What would a strategy be to turn functions like this into a syntax tree builder? I tried to pass a tree node as input to all the functions but when there are rules that have multiple non-terminals it gets a little more confusing. It seems like it would be easier to build a parse tree instead, then convert it to an AST afterwords. Any help is appreciated!

McAngus
  • 1,826
  • 18
  • 34
  • 1
    See my answer on how to build a recursive descent parser, which discusses how to build an AST. http://stackoverflow.com/questions/2245962/is-there-an-alternative-for-flex-bison-that-is-usable-on-8-bit-embedded-systems/2336769#2336769 (You don't have to make each rule start with a terminal; iteration can handle many "left-recursion" cases.) – Ira Baxter Feb 22 '16 at 05:05
  • Thanks! That helps a lot! What do you do when you have nullable rule like `term` in my example, or multiple (like in my full grammar)? Seems that the only solution is to have a bunch of if statements to check which ones are null and then don't return them. – McAngus Feb 22 '16 at 05:18
  • 1
    Since you control what node each rule returns, you can pass anything you like up the tree. Yes, you might need complex logic to decide what to actually build at each rule. That's the price of having an AST that doesn't have the exact same shape as the grammar (e.g., a CST). For small grammars, you might be willing to do that extra coding. For a large or quickly evolving grammar, building a tree that's the same shape as the grammar is brainless and easy. You don't get a "real" AST, but if you follow my suggestions about eliminating some nodes as you go, what you get is close enough. – Ira Baxter Feb 22 '16 at 05:22
  • As i have found out that recursive descent parsing is suitable to be implemented through procedural-oriented languages but doesn't exactly suit for Object oriented Programming. – Anil Kumar Feb 23 '16 at 09:07

1 Answers1

1

Here's an example of parsing an argument to a function. This is in C but the idea transfers ie you build the AST as you parse the stream of tokens.

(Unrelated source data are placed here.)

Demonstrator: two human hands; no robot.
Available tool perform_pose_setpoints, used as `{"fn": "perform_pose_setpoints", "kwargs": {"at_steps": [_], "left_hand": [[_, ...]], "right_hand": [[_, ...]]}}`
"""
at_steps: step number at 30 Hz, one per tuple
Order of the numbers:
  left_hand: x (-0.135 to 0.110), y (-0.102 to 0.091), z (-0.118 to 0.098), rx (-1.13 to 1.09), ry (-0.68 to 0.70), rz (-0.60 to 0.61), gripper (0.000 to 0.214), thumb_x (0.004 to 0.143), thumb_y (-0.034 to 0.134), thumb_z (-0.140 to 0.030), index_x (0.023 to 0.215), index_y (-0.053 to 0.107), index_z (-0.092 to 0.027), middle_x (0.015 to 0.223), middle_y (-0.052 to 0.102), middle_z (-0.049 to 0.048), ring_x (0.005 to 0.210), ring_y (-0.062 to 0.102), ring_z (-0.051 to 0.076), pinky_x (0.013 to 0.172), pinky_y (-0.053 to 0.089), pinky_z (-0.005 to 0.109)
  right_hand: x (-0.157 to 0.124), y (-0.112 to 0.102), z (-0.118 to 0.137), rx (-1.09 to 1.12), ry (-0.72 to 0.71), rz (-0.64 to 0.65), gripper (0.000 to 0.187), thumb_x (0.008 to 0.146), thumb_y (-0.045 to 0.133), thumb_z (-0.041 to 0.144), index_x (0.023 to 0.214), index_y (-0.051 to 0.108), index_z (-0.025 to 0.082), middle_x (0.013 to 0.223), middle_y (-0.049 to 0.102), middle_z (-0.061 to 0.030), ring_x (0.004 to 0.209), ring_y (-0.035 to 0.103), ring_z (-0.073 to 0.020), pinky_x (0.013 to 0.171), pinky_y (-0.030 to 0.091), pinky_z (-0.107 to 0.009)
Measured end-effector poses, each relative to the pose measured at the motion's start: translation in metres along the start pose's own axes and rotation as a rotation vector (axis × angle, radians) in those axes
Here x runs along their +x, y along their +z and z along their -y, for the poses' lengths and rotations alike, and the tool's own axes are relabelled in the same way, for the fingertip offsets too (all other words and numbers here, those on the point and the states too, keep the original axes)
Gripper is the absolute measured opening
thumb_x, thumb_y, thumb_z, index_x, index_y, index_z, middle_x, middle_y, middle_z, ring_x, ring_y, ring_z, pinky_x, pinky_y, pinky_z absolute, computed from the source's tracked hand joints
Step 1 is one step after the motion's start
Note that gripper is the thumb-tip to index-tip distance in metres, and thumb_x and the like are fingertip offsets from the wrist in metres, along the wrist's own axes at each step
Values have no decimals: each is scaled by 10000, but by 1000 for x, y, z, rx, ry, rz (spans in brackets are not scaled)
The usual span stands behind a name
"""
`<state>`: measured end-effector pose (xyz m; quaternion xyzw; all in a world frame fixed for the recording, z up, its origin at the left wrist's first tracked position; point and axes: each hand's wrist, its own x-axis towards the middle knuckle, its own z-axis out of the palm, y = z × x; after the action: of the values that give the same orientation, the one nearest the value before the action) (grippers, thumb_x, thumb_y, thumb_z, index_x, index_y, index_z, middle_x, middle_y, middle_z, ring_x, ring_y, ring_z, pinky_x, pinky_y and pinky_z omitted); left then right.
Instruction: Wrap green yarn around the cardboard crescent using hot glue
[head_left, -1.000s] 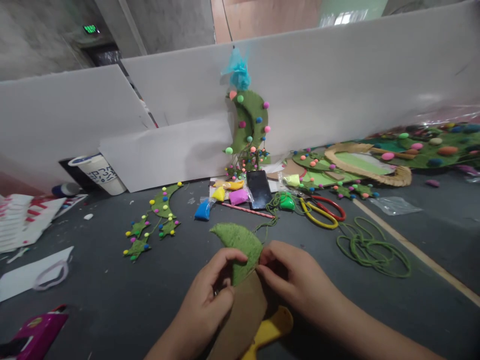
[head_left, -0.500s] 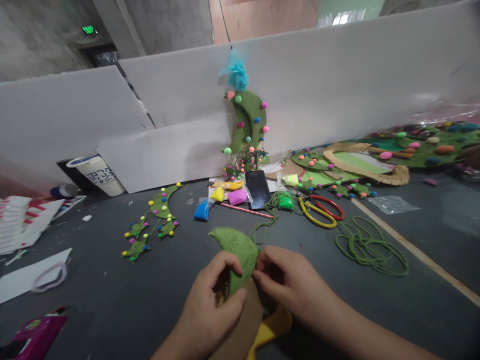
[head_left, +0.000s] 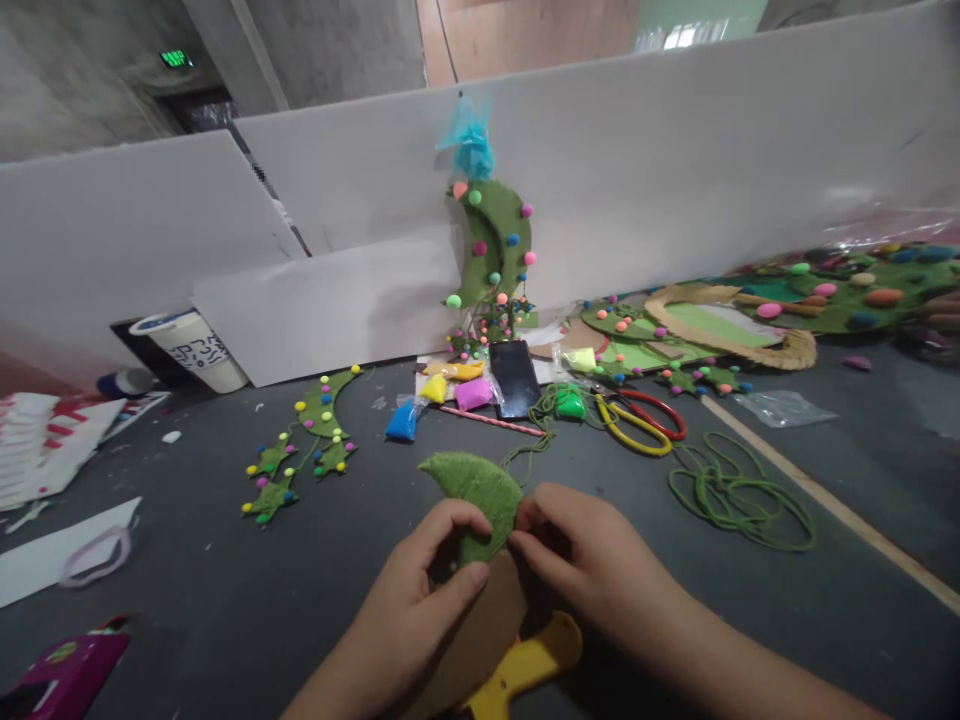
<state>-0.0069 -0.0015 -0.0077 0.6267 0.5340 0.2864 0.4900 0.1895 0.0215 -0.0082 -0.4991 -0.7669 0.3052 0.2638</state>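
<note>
Left hand [head_left: 409, 590]: thumb slid slightly upward since half a second ago; more of the yellow tool [head_left: 540, 655] now shows beneath the cardboard [head_left: 480, 630]. Landmark: black phone [head_left: 514, 385]. Green-wound crescent [head_left: 476, 490], the piece being handled, is held on the phone's near side, pointed tip to the left; its lower part is bare cardboard. Left hand half curled, crescent gripped between thumb and fingers. Right hand [head_left: 581, 545] curled at the crescent's right edge, thumb and forefinger close together; cannot tell whether a strand is caught between them. Left of phone: pink packet [head_left: 474, 394], blue packet [head_left: 403, 422], then, well apart, a pompom-dotted crescent [head_left: 324, 410]. Right of phone: green packet [head_left: 571, 402], scissors [head_left: 660, 449] with red and yellow handles, and, farther right and nearer, loose green cord [head_left: 712, 490]. Behind phone: a decorated upright crescent [head_left: 517, 215].
</note>
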Motion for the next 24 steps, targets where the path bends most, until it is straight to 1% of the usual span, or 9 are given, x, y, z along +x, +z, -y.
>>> {"fn": "perform_pose_setpoints", "kwargs": {"at_steps": [2, 4, 6, 10, 13, 16, 20, 22, 24], "left_hand": [[1, 0, 1, -66, -17, 27, 282, 827, 573, -267, 1107, 539, -274, 939, 588, -1, 834, 540, 165, 730, 409, 258], [1, 1, 0, -167, -32, 50, 409, 813, 587, -230, 1205, 490, -295, 1059, 598, 13, 938, 562, 182, 798, 419, 273], [1, 2, -1, -232, -48, 58, 450, 800, 592, -203, 1225, 473, -291, 1120, 597, 26, 993, 564, 194, 839, 417, 289], [0, 3, 4, -217, -67, 34, 328, 792, 560, -160, 1096, 502, -270, 1007, 609, 6, 937, 552, 178, 815, 409, 281], [1, 3, 7, -221, -86, 41, 302, 783, 533, -129, 1048, 491, -268, 927, 576, -19, 874, 530, 157, 774, 406, 262], [3, 5, 4, -254, -98, 32, 273, 744, 526, -100, 973, 488, -245, 878, 544, -28, 832, 515, 145, 734, 407, 242], [5, 11, -5, -253, -145, -38, 259, 697, 520, -92, 904, 458, -236, 793, 504, -39, 766, 507, 147, 663, 415, 233], [4, 14, -6, -198, -146, -75, 236, 714, 529, -123, 906, 456, -240, 786, 504, -38, 752, 502, 152, 662, 420, 242], [3, 15, -5, -114, -118, -111, 212, 731, 540, -151, 909, 466, -240, 797, 511, -34, 753, 499, 156, 680, 418, 252]], "right_hand": [[0, 0, 0, -17, -9, -11, 117, 809, 561, 125, 717, 534, 191, 660, 578, 23, 606, 507, -122, 557, 332, -214], [0, 0, 0, -27, -15, -21, 127, 807, 559, 120, 709, 526, 193, 655, 574, 24, 596, 500, -119, 551, 329, -213], [0, 1, 0, -28, -14, -16, 136, 799, 563, 117, 697, 517, 194, 649, 570, 26, 586, 494, -116, 542, 324, -211], [-2, 6, 1, -46, 1, 14, 144, 790, 557, 119, 678, 504, 194, 638, 568, 25, 572, 487, -114, 528, 308, -210], [-3, 10, 2, -87, -1, 19, 143, 785, 547, 116, 674, 498, 193, 632, 569, 22, 564, 486, -115, 527, 296, -215], [-4, 13, 2, -129, -35, 14, 131, 796, 541, 129, 691, 498, 194, 649, 579, 17, 574, 496, -120, 532, 289, -222], [-5, 13, 3, -162, -55, 10, 114, 813, 547, 159, 711, 508, 195, 669, 592, 12, 590, 513, -127, 538, 287, -228], [-6, 13, 3, -157, -46, 14, 105, 810, 554, 164, 718, 516, 195, 664, 593, 16, 585, 512, -126, 538, 289, -227], [-6, 13, 3, -143, -42, 16, 99, 812, 555, 167, 722, 525, 196, 666, 595, 18, 586, 512, -124, 537, 290, -224]]}}
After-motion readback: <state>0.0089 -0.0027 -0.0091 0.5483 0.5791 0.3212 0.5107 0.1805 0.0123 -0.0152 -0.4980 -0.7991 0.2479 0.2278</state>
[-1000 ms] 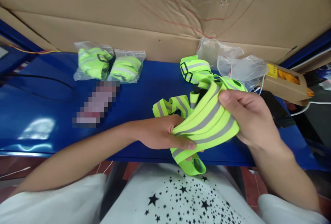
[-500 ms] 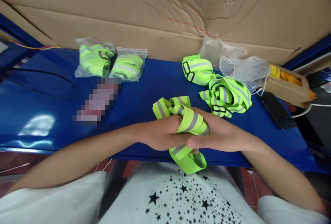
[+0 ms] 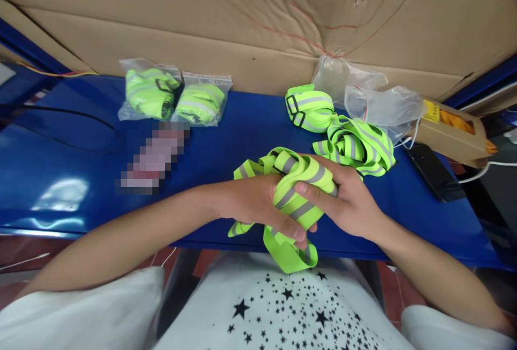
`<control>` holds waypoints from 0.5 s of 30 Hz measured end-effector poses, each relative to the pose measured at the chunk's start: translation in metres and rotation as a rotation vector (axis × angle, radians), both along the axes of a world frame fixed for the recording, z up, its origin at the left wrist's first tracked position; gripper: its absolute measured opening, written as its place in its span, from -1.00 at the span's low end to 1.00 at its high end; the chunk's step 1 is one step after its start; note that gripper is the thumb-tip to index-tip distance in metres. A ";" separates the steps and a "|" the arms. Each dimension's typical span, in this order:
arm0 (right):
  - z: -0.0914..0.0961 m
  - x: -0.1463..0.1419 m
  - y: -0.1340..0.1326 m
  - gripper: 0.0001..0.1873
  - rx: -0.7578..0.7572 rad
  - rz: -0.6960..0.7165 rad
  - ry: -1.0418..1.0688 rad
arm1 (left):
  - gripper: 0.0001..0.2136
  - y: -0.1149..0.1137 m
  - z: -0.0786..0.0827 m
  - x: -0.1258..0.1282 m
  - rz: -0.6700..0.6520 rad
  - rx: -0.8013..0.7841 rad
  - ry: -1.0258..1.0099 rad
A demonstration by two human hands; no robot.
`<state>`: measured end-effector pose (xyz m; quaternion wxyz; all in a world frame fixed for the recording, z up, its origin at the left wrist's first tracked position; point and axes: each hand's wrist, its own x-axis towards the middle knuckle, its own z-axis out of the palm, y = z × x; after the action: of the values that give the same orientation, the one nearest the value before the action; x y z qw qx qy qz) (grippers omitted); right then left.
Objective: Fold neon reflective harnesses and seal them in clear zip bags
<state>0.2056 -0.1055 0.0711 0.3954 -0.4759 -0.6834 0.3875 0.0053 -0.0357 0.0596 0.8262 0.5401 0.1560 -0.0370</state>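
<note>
A neon-yellow reflective strap [image 3: 297,188] with grey stripes is bunched between both hands at the near edge of the blue table [image 3: 81,177]. My left hand [image 3: 254,202] is closed around its left side, thumb across the folds. Fingers of my right hand [image 3: 343,199] wrap over its right side. A loop of the strap hangs below the table edge in front of my shirt. Two more loose straps lie just beyond: one coiled [image 3: 309,107], one heaped [image 3: 355,145].
Two bagged straps [image 3: 149,94] [image 3: 200,103] lie at the back left. Empty clear bags [image 3: 377,99] sit at the back right by a cardboard box [image 3: 452,129] and a dark phone [image 3: 430,169]. Cardboard sheets stand behind the table.
One second ago the strap was held spread out by my right hand; both hands have since folded it into a tight bundle and brought it a little nearer the table edge.
</note>
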 end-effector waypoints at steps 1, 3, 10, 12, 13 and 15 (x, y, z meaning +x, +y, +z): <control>0.001 0.001 -0.001 -0.55 0.068 -0.032 -0.050 | -0.79 0.000 -0.002 0.001 -0.022 -0.015 -0.005; 0.005 0.003 -0.002 -0.54 0.096 -0.069 -0.073 | -0.81 0.000 -0.004 0.002 -0.077 -0.015 -0.026; 0.010 0.016 0.003 -0.65 -0.322 -0.121 0.283 | -0.81 0.006 -0.008 0.003 -0.031 0.302 -0.085; 0.010 0.019 0.004 -0.67 -0.301 -0.156 0.275 | -0.80 0.010 -0.007 0.002 -0.008 0.362 -0.058; 0.011 0.020 0.004 -0.68 -0.285 -0.165 0.264 | -0.80 0.011 -0.007 0.001 0.007 0.376 -0.053; 0.012 0.022 0.005 -0.69 -0.331 -0.128 0.291 | -0.78 0.011 -0.007 -0.002 0.012 0.352 -0.059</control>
<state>0.2279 -0.1004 0.0833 0.4299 -0.5156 -0.5150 0.5330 0.0030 -0.0242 0.0530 0.7234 0.6762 0.1388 0.0116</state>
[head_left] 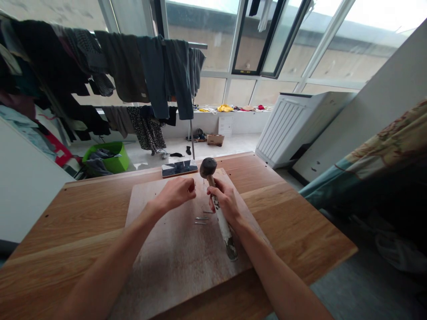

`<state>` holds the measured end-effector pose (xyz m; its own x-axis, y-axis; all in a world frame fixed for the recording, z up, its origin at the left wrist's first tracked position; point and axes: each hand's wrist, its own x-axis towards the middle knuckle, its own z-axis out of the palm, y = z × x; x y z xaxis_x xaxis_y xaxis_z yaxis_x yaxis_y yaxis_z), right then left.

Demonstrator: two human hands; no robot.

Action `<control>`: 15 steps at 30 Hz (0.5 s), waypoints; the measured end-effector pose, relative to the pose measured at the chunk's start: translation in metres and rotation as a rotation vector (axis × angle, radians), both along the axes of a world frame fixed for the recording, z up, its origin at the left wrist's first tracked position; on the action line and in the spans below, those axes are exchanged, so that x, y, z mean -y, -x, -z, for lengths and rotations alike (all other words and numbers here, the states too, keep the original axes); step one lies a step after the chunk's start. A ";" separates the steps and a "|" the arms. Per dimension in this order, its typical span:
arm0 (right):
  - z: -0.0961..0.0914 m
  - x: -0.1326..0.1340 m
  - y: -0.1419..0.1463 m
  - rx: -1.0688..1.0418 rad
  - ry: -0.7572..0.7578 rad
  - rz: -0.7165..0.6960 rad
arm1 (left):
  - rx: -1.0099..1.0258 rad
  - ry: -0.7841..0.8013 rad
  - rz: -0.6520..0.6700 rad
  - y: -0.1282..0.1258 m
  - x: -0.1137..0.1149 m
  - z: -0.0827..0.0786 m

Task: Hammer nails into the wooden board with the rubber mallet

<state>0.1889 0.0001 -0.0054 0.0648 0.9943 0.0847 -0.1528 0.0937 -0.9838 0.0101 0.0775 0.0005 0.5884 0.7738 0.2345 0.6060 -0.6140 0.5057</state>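
Observation:
My right hand point(224, 200) is wrapped round the worn, white-flecked handle of a rubber mallet point(208, 167), whose black head points away from me. The handle's butt end slants back over a thin wooden board point(167, 262). Left of the mallet, my left hand point(179, 192) is closed above the board, fingers curled together; what they hold, if anything, is hidden. Several nails point(201, 218) lie loose on the board between my hands. A thin upright nail point(203, 181) appears to stand near the mallet head.
The board lies on a wooden table point(283, 222). A phone point(179, 168) rests at the table's far edge. Beyond are a green basket point(115, 158), hanging clothes point(150, 66) and a white washing machine point(290, 124). A patterned curtain point(376, 146) hangs to the right.

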 end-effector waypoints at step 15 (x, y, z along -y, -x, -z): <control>-0.004 0.005 0.005 -0.041 0.048 -0.182 | 0.454 0.128 -0.110 0.016 -0.025 0.038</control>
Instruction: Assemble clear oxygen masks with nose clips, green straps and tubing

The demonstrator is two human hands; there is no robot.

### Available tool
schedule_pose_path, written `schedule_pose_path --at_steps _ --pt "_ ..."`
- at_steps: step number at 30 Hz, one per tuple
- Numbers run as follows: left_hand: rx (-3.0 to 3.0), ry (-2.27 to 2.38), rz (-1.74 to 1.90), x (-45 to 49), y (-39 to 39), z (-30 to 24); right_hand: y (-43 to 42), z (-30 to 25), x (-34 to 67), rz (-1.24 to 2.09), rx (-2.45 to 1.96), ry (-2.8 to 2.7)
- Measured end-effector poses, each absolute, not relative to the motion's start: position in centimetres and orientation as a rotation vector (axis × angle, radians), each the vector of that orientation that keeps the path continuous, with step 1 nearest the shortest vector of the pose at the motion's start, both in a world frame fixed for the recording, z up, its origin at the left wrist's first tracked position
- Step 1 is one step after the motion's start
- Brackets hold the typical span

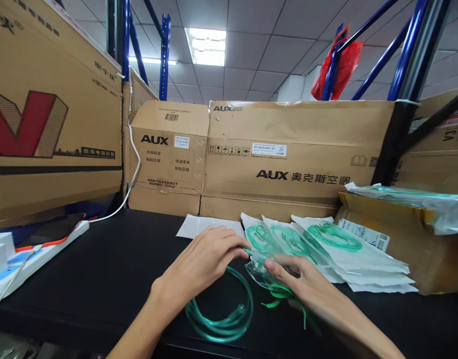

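In front of me, my left hand pinches one end of green tubing. The rest of the tubing lies coiled on the black tabletop below that hand. My right hand grips a clear plastic oxygen mask by its connector, where the tube end meets it. Whether the tube sits inside the connector or only touches it, I cannot tell. A green elastic strap dangles from the mask under my right hand. Another fitting on the tubing rests inside the coil.
Behind my hands lie several white-backed packs with green tubing and a flat white pouch. A cardboard box with packs on top stands right. At left are a power strip and a phone. AUX cardboard walls the back.
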State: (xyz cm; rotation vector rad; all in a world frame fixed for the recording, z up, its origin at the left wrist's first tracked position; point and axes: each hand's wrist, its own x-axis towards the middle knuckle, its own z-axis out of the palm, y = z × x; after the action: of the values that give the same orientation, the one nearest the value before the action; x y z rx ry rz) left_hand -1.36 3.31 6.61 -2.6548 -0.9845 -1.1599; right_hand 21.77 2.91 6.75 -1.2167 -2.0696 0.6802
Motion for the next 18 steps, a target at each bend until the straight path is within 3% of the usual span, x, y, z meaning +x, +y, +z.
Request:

This function parses strings like foo : double

static void parse_arg(parser_obj *obj, AstFunc *func) {
  Token   * tok;
  TokenId   tid = peek(obj);

  if(tid == T_PAREN_R) {
    return;
  }
  EXPECT(T_ID);
  tok = t(obj);
  char *arg_name = tok_value(tok);
  EXPECT_EAT(T_COLON);

  tok = t(obj);
  ctype arg_type = tokid_to_type(tok_id(tok));
  func->ops->new_arg(func, arg_name, arg_type);
}

The func object is effectively a Node in the AST and in this case for multiple arguments when we add a new argument it would be added to a list or to a tree or to whatever data structure you want to use once you're done parsing.

In the following line we're adding an arg to an the object func.

func->ops->new_arg(func, arg_name, arg_type);

The actual internals of func ie the shape of the tree being built or how it's implemented is not visible to the parser.

Harry
  • 11,298
  • 1
  • 29
  • 43